Some have parents have estranged their family for good reason: Abuse.  Neglect.  Pride.  Drugs.  Alcohol.   Here’s one of the those stories that comes anonymously from Reddit that’s entitled, I’m not coming to your funeral, Dad. Here’s why.“:  (language warning) 

Dear Dad,

I’m not going to your funeral. I’m not going to cry for you like everyone wants and expects me to. Instead, I’m going to go to a lavish date with my amazing boyfriend, who loves me more than you ever did. In case you’re curious, Dad, I’m going to tell you why this is so.

I was your little girl, yes. I loved you like little girls always do. I painted you pictures of the two of us together, holding hands, because I saw it on television and thought that you’d like them. You drank. Oh god, did you drink. Stinking bottles of vodka and rum and whiskey and whatever else would go down your throat that would make it sting and burn. Remember how you made us starve, Dad? Remember when you spent all of our grocery money on booze, Dad? I do.

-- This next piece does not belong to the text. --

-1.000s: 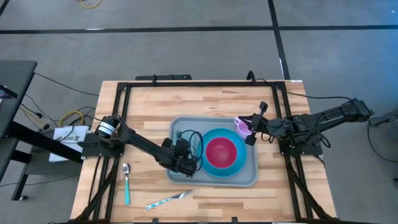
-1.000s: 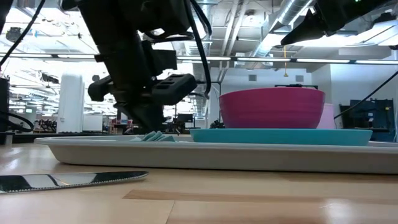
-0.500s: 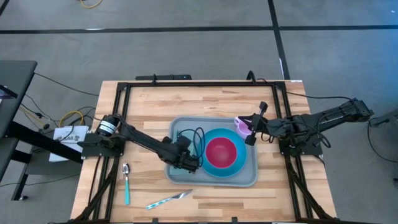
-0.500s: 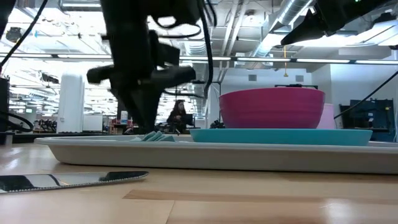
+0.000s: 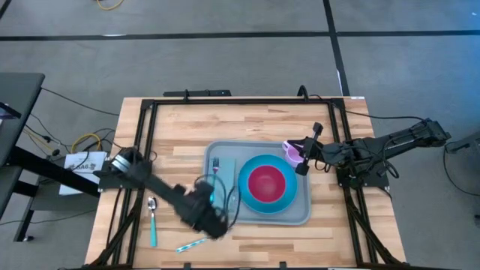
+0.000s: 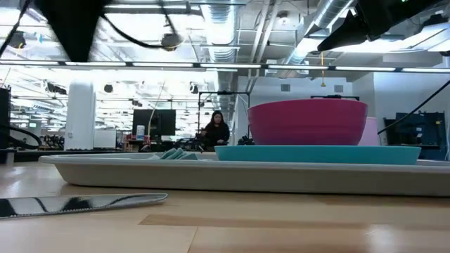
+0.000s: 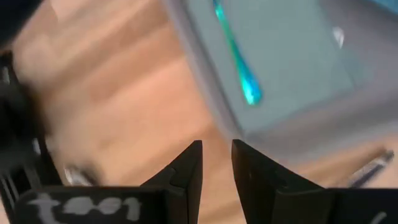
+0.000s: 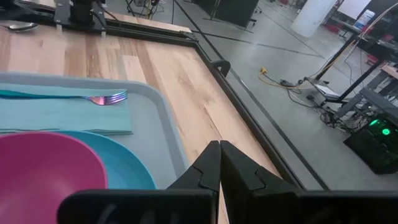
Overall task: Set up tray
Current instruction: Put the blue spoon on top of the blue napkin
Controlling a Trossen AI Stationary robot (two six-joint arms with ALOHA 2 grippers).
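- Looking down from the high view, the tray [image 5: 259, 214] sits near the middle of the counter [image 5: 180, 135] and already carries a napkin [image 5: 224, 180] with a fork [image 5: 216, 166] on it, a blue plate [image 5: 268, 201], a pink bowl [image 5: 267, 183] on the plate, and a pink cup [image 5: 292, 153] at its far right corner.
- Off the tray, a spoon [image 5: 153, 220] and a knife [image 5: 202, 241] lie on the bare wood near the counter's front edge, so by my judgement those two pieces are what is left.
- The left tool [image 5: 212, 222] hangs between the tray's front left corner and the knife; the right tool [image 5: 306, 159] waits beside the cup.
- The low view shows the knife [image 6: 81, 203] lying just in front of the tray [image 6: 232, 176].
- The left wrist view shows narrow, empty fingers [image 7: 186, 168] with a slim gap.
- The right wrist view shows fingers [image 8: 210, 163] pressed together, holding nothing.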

Do you remember your son, Patrick? He was named after you. God, what an ego you had. When I was younger, I used to call him “Patty”, because I couldn’t pronounce his name fully. He called himself Pat as he got older – I suppose trying to distance himself from “Rick”. He was my protector. He loved me the way you were supposed to.

You never touched me, Dad. You saved it all for him, didn’t you? You screamed at him for not doing well enough in school, for not picking up his room, for his “bad” personality traits, for being himself. You beat him. I don’t remember all of those arguments now. All I know is that one day, Pat left. And he never came home.

Did you feel guilty that he killed himself? Did you feel guilty that he didn’t do it at home, that the top of a building felt safer for him? Did you feel guilty that he jumped to get away from you? Maybe, just maybe, to get away from all of us.

He was sixteen. He liked to read. Obscure fantasy, books with lots of adventure and lots of dragons and heroes with swords. He deserved an adventure more than any of us did. His room was small and bare, because he was forced to pass military inspections from you. I searched his room when you weren’t around. I knew all of his hidey holes. I found his comic books. I found his drawings. I found rubber band balls and school papers and little action figures that you get at those vending machines for a quarter. I never found a suicide note. And God, I wish I had it. I wish I’d known. I wish he’d told me, even though I was too young to understand.

I don’t blame him for this, Dad. I blame you. It’s your fault that he’s not here. It’s your fault he won’t laugh, or get married, or cry. Ever. He’d dead because of you. You screamed at me once that he made a choice to kill himself, to be unhappy. But he never chose. You cried at his funeral and you were such a fantastic actor, weren’t you? Everybody was fooled. They thought you were a loving father and Pat was the tragic teenager that nobody could understand.

And Mom. I can’t blame you for any of this. I can’t even blame you for being sad at his funeral – you were married for 27 years. I think you tried to protect us. You cooked his favorite meals. You slaved in the kitchen. You were submissive and meek and everything that he wanted you to be. Dad got rid of any rebellion in you long ago. I’m sorry I’m not there, Mom. If I were to show up for anyone, it would be for you. I wish I had gotten to meet you before Dad got to you.

There’s not only one death on your conscience, Dad. I remember when you had our 12-month old puppy put down because it was “too noisy”. Maybe, if Pat had had a friend, he would still be alive. Maybe the three of us would show up at the funeral together, an old dog that loved you, and children that loved you. But instead, I have to be haunted by their ghosts. I have to feel responsible. You aren’t allowed to die and get away from this.

Fuck you, Dad. Fuck your miserable existence. Fuck you for every time you hit my brother. Fuck you for every time you insulted me. Fuck you for destroying my mother. Fuck you for everything you put me through, fuck you for all of the family members that think I’m selfish, and fuck you for killing the only two living things that really loved me. Fuck every drink that went down your throat and every drawing I ever made of you. Fuck you for everything you stole from me. And, last of all, fuck your death. I don’t care. You don’t deserve it.

That’s why I’m not coming to your funeral, Dad. Remember those fake tears that you cried at Pat’s funeral? I hope every last family member at your funeral is crying those fake tears for you.